The Anile-ECMI Prize is given to a young researcher for an excellent PhD thesis in industrial mathematics successfully submitted at a European university. It was established in honour of Professor Angelo Marcello Anile (1948-2007) of Catania, Italy and consists of a monetary prize of 2500 Euros and an invitation to give a talk at the ECMI 2021 conference on Wedneday 14 April.

In her DPhil (PhD), Bernadette investigated the use of topological data analysis for biological data. She developed methods to quantify the unique features of tumour blood vessel networks. Using persistent homology on experimental data from different imaging modalities, she validated known treatment effects on the networks and showed how the effects of radiation treatments alter the vascular structure.

In her thesis, Bernadette further applied persistent homology to functional networks from neuroscience experiments. To overcome computational challenges that are a major limitation in applications of persistent homology to real-world data, she researched the use of local computations of persistent homology and her results indicate that these can be used for outlier-robust subsampling from large and noisy data sets. In addition, she demonstrated that such computations can detect points located near geometric anomalies in data sampled from intersecting manifolds. This work has recently been published in Proceedings of the National Academy of Sciences of the United States of America (PNAS).

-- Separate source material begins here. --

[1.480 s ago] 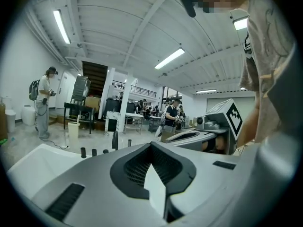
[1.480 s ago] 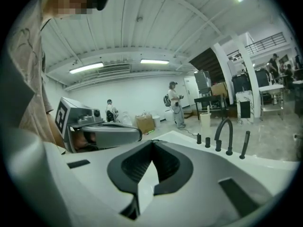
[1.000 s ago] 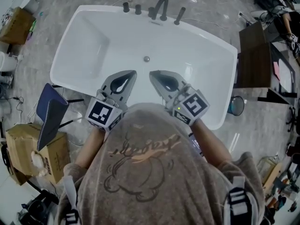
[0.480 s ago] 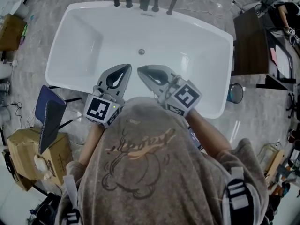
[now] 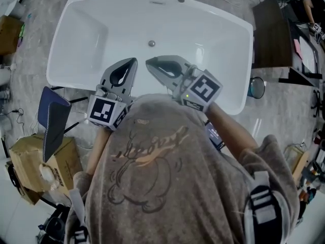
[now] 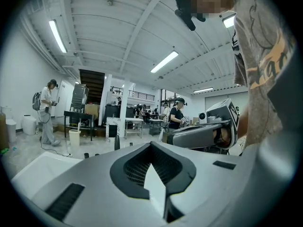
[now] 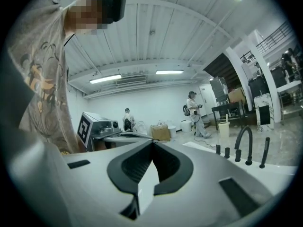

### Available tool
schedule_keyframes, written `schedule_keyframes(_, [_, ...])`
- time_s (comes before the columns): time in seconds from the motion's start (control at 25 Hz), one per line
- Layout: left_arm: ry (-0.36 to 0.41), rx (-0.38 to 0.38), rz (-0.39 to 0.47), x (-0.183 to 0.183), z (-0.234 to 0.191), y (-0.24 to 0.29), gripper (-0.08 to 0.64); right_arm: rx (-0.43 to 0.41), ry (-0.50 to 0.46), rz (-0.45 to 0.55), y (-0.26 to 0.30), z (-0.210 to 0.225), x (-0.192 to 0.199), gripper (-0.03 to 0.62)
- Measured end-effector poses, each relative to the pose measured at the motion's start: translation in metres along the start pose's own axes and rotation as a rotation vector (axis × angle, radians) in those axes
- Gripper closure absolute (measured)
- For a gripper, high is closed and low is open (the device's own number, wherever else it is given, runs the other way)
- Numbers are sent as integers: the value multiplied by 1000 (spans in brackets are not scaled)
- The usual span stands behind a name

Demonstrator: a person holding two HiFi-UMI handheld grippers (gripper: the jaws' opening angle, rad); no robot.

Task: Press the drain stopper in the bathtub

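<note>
Drain stopper (image 5: 151,43) untouched, top centre of frame in bathtub (image 5: 71,39). Left gripper (image 5: 133,61) and right gripper (image 5: 149,62) hover just below it, jaws together, empty. Press not yet done.

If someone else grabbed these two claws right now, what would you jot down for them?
Left claw: shut, empty, held over the near side of the tub.
Right claw: shut, empty, beside the left one, tips close together.
Stopper: in the tub floor, beyond both tips; neither claw touches it.
Done: nothing yet.
Left: lower a claw onto the stopper and press.
</note>
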State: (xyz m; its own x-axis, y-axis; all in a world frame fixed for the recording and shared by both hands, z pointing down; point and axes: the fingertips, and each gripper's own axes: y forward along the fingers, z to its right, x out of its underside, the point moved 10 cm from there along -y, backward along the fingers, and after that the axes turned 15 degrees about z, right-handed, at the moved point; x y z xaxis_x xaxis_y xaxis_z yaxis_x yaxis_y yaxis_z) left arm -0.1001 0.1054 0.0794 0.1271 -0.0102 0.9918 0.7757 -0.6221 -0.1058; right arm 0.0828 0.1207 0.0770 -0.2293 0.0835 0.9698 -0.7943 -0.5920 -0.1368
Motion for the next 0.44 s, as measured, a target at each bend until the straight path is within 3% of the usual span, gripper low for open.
schedule_keyframes(0.44, [-13, -30, -5, 4, 7, -12, 555, -21, -7, -28, 3, -2, 4, 592])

Bernadette developed her research in close collaboration with Oxford Mathematicians Heather Harrington, Jared Tanner, Vidit Nanda, and Helen Byrne as well as Mason Porter (UCLA), biological collaborators from Oxford Radiation Oncology and industrial researchers from Roche.

In her current postdoc at Oxford Mathematics' Centre for Topological Data Analysis, Bernadette is looking at applying persistent homology to quantify the output from mathematical models of angiogenesis.